**Try it**
Lines from the listing below that contain the string "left" are to be reported.

:: Dataset section ::

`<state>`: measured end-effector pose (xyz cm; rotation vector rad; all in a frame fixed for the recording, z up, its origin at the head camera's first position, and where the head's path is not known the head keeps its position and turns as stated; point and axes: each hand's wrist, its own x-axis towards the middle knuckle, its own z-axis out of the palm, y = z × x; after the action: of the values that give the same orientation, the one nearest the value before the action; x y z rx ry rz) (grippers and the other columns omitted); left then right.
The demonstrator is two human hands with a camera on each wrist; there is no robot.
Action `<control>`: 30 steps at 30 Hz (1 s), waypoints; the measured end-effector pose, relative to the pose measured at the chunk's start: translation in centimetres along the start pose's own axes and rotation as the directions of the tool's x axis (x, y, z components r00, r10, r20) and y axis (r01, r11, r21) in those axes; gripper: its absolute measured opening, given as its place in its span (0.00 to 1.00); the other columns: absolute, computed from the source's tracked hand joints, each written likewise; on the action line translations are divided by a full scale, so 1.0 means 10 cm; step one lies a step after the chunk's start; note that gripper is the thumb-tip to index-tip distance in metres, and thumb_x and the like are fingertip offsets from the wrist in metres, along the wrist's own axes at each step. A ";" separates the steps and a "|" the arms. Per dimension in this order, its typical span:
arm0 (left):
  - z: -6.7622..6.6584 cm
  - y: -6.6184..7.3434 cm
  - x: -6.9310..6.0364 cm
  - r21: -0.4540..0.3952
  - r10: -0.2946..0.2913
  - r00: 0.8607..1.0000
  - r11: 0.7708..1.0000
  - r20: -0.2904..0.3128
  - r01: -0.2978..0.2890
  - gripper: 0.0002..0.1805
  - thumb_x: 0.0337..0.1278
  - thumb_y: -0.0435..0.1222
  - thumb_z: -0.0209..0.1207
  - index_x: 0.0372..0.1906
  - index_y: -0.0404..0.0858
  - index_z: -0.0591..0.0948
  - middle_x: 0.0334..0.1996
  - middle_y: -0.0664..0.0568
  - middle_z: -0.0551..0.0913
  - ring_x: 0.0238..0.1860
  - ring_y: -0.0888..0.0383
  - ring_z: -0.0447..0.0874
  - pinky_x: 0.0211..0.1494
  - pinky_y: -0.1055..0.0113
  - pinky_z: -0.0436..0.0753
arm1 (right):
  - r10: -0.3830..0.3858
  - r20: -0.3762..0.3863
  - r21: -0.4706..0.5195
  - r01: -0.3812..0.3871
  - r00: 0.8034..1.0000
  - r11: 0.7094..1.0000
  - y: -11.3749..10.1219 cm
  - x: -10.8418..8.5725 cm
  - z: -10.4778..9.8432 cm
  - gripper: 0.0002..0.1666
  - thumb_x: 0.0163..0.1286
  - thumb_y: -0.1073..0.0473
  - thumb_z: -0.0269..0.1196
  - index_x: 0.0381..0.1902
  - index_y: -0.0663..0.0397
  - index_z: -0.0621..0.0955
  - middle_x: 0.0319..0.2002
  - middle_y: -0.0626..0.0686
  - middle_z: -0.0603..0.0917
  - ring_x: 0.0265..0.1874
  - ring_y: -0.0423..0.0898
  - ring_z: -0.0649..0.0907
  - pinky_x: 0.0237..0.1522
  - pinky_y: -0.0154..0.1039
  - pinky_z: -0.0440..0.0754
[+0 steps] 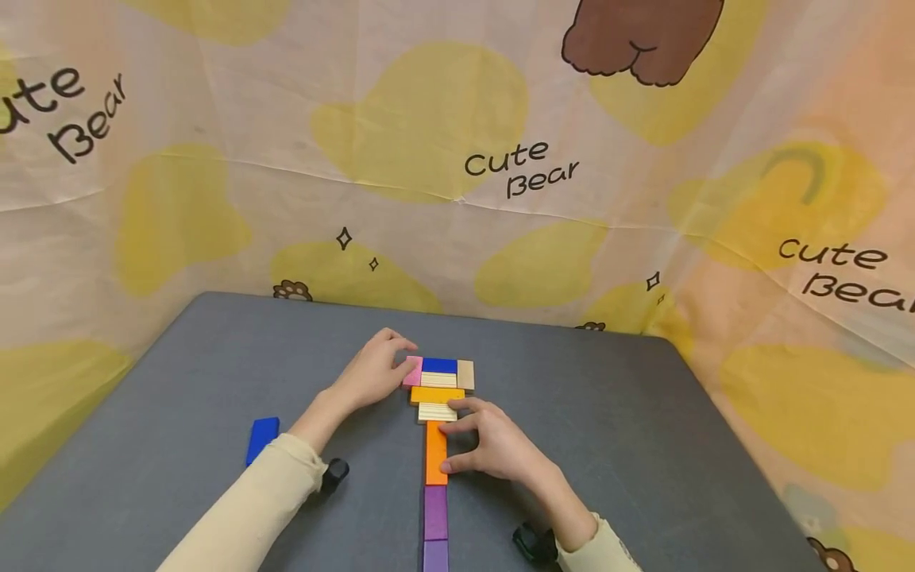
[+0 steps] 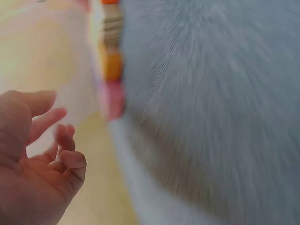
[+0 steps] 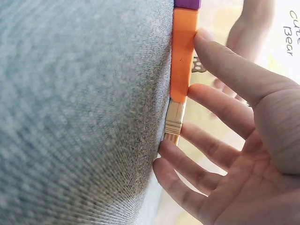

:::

**Answer to the exercise**
`<state>`: measured end-effector pose (xyz cm; rotation vector rad; all in a frame fixed for the recording, z up, its origin at the head camera's first position, and where the head's path is not known the head keeps its position and turns as stated; point and axes: each hand's wrist, its own x-axis towards the middle knuckle, its own z-axis out of the palm, y = z × x; after the action: of the values that give the same orientation, the one nearest the value before the action; x y z rx ry rz) (grippers and the other columns omitted); left then right.
arm0 (left):

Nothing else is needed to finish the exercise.